Exercise objective
Of all the lines below, return only those starting with the line holding "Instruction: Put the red" and going on through the line holding "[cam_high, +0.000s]", exactly as written.

Supplied material
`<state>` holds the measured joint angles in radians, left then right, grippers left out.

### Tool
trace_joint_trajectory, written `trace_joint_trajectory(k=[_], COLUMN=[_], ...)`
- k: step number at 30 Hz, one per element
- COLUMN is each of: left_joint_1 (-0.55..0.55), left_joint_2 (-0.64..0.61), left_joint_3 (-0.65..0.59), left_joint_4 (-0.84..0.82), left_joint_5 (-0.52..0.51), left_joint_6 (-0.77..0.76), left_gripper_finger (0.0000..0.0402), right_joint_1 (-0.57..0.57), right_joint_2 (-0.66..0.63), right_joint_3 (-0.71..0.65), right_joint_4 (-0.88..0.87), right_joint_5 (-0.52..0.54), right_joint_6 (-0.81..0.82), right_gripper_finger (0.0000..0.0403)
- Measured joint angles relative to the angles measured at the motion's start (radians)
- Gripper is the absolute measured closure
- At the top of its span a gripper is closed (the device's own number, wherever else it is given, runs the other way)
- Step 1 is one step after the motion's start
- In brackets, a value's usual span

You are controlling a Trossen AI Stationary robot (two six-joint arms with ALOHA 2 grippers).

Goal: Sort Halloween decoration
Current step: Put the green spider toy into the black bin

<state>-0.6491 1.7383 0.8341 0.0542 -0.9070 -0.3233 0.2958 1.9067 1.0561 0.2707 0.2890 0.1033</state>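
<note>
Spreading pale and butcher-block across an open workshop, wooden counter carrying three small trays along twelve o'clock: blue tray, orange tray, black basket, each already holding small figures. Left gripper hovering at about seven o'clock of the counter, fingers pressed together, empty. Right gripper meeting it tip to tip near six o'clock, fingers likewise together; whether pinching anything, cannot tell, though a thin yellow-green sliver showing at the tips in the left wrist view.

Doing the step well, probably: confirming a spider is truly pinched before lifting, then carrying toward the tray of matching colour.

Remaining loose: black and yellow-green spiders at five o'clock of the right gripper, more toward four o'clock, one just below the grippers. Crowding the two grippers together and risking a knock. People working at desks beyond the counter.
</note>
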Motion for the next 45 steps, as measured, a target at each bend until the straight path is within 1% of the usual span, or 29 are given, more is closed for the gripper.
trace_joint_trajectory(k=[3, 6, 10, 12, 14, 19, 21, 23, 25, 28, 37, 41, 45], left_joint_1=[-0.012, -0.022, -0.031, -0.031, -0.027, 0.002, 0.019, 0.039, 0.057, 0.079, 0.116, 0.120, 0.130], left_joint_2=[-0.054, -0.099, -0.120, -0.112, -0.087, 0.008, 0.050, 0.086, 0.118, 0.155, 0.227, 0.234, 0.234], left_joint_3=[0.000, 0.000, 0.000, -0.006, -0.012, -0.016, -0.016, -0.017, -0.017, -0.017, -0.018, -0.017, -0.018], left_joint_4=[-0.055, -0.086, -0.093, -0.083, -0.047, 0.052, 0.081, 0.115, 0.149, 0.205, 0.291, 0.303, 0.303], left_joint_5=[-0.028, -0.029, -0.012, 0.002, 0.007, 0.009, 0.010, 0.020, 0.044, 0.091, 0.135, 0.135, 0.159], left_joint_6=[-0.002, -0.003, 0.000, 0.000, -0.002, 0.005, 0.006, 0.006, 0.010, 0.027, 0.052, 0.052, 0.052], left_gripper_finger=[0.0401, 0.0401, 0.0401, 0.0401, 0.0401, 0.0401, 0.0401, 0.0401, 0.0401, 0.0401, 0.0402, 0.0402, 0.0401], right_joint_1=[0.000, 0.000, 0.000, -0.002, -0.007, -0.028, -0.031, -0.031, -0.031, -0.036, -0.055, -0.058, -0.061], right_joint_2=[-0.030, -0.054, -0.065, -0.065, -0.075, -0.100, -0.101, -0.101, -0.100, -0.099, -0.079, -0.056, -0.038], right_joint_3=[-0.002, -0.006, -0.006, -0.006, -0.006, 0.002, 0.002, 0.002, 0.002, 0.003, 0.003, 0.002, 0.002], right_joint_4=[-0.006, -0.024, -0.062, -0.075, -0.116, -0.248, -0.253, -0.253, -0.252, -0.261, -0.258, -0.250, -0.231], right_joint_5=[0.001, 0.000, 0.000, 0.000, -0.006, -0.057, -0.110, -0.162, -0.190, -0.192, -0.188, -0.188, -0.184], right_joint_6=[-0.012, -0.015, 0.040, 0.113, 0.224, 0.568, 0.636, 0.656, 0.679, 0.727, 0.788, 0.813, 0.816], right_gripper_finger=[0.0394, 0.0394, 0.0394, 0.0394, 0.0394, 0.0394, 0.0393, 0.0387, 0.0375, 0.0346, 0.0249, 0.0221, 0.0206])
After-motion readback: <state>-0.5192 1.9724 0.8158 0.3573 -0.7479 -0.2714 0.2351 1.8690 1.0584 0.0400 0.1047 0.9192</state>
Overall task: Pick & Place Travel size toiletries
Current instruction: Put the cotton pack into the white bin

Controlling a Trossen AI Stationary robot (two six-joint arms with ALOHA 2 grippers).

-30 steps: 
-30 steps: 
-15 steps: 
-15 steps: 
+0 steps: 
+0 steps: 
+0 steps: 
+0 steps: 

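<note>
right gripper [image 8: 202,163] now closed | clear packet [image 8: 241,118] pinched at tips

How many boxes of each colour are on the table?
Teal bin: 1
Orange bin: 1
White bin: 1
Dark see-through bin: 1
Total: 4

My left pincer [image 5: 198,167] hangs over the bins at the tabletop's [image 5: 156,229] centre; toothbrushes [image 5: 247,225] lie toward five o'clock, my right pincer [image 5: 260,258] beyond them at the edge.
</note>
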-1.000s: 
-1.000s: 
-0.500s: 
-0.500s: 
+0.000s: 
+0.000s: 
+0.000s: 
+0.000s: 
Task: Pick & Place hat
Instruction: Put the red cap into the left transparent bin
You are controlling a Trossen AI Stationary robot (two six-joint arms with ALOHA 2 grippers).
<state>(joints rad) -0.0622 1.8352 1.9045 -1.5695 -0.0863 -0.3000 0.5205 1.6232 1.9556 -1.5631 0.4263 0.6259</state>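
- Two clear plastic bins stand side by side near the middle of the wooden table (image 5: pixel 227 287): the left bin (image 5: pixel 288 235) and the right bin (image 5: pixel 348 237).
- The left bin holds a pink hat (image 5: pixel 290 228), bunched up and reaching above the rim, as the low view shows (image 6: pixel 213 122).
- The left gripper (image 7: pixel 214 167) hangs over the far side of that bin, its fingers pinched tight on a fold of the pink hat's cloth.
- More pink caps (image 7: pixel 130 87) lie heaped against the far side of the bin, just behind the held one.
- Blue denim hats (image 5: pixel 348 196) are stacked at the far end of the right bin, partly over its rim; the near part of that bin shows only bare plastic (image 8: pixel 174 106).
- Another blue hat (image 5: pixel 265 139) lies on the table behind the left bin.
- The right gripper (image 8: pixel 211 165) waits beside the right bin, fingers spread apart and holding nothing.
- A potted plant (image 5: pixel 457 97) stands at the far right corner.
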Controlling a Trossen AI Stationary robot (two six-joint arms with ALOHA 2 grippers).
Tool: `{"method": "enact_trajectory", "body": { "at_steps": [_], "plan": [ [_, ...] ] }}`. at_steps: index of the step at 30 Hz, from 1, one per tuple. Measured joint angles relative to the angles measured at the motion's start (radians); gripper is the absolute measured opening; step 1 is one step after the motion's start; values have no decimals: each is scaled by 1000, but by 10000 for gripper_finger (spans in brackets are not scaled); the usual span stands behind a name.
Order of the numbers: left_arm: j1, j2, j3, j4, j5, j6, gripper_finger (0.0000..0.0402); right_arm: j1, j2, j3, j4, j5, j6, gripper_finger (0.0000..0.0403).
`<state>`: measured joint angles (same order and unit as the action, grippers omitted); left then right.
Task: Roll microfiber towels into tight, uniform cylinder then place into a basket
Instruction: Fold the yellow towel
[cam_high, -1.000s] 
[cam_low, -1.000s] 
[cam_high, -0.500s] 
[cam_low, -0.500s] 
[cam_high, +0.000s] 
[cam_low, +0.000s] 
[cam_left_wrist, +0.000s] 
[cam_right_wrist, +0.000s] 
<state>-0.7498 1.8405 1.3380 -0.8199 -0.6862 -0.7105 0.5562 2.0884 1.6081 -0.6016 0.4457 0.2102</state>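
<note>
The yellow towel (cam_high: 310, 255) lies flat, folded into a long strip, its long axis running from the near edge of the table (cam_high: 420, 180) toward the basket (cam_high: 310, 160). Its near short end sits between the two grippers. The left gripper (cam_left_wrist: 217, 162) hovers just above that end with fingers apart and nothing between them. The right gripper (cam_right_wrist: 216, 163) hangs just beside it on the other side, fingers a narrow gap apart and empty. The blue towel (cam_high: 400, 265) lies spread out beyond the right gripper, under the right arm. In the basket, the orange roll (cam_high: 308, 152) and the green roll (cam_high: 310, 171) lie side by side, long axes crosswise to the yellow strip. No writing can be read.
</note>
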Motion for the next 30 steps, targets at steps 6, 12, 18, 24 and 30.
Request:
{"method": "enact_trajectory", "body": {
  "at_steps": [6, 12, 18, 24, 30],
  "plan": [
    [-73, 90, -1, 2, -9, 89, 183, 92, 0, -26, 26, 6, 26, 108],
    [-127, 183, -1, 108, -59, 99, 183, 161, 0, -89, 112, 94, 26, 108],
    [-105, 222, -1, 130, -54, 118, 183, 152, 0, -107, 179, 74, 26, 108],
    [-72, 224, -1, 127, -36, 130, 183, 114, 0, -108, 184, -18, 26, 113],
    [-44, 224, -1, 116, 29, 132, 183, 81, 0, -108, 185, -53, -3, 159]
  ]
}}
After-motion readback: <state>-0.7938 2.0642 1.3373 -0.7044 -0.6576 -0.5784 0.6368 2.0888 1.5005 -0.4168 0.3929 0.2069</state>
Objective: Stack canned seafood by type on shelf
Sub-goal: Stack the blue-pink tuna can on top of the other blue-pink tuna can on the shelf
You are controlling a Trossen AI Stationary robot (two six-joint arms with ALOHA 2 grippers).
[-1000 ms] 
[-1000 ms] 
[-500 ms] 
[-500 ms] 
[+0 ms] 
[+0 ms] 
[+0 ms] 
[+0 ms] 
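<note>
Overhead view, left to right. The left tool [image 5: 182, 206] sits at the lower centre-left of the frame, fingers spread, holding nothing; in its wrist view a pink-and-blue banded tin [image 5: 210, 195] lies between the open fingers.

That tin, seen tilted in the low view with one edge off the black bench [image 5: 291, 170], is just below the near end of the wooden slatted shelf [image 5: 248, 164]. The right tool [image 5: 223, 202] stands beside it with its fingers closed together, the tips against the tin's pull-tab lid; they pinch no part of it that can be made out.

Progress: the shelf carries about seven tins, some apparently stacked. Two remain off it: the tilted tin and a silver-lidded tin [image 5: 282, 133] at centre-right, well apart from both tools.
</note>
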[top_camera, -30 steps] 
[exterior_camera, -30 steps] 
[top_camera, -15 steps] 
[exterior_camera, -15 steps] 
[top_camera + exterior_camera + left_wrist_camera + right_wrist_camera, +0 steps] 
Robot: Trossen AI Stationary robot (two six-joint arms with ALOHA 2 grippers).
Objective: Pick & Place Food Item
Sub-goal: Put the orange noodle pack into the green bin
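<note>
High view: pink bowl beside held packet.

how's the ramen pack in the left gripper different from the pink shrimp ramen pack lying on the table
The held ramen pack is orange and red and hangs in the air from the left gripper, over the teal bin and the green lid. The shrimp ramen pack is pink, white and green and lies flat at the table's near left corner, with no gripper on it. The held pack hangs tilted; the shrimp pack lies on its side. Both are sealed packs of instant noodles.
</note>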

Response
Instruction: Put the red cap into the left transparent bin
You are controlling a Trossen AI Stationary robot (two six-joint arms with ALOHA 2 grippers).
<state>(joints rad) -0.0622 1.8352 1.9045 -1.5695 -0.0863 -0.3000 0.5205 1.6232 1.9556 -1.5631 0.4263 0.6259</state>
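- Two clear plastic bins stand side by side near the middle of the wooden table (image 5: pixel 227 287): the left bin (image 5: pixel 288 235) and the right bin (image 5: pixel 348 237).
- The left bin holds a pink hat (image 5: pixel 290 228), bunched up and reaching above the rim, as the low view shows (image 6: pixel 213 122).
- The left gripper (image 7: pixel 214 167) hangs over the far side of that bin, its fingers pinched tight on a fold of the pink hat's cloth.
- More pink caps (image 7: pixel 130 87) lie heaped against the far side of the bin, just behind the held one.
- Blue denim hats (image 5: pixel 348 196) are stacked at the far end of the right bin, partly over its rim; the near part of that bin shows only bare plastic (image 8: pixel 174 106).
- Another blue hat (image 5: pixel 265 139) lies on the table behind the left bin.
- The right gripper (image 8: pixel 211 165) waits beside the right bin, fingers spread apart and holding nothing.
- A potted plant (image 5: pixel 457 97) stands at the far right corner.
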Controlling a Trossen AI Stationary robot (two six-joint arms with ALOHA 2 grippers).
Tool: `{"method": "enact_trajectory", "body": { "at_steps": [_], "plan": [ [_, ...] ] }}`. at_steps: index of the step at 30 Hz, from 1, one per tuple. Measured joint angles relative to the angles measured at the motion's start (radians); gripper is the absolute measured opening; step 1 is one step after the motion's start; values have no decimals: each is scaled by 1000, but by 10000 for gripper_finger (spans in brackets are not scaled); the usual span stands behind a name.
Order of the numbers: left_arm: j1, j2, j3, j4, j5, j6, gripper_finger (0.0000..0.0402); right_arm: j1, j2, j3, j4, j5, j6, gripper_finger (0.0000..0.0403).
`<state>`: measured joint angles (same order and unit as the action, grippers omitted); left then right.
Task: Roll microfiber towels into tight, uniform cylinder then place into a basket
Instruction: Fold the yellow towel
[cam_high, -1.000s] 
[cam_low, -1.000s] 
[cam_high, -0.500s] 
[cam_low, -0.500s] 
[cam_high, +0.000s] 

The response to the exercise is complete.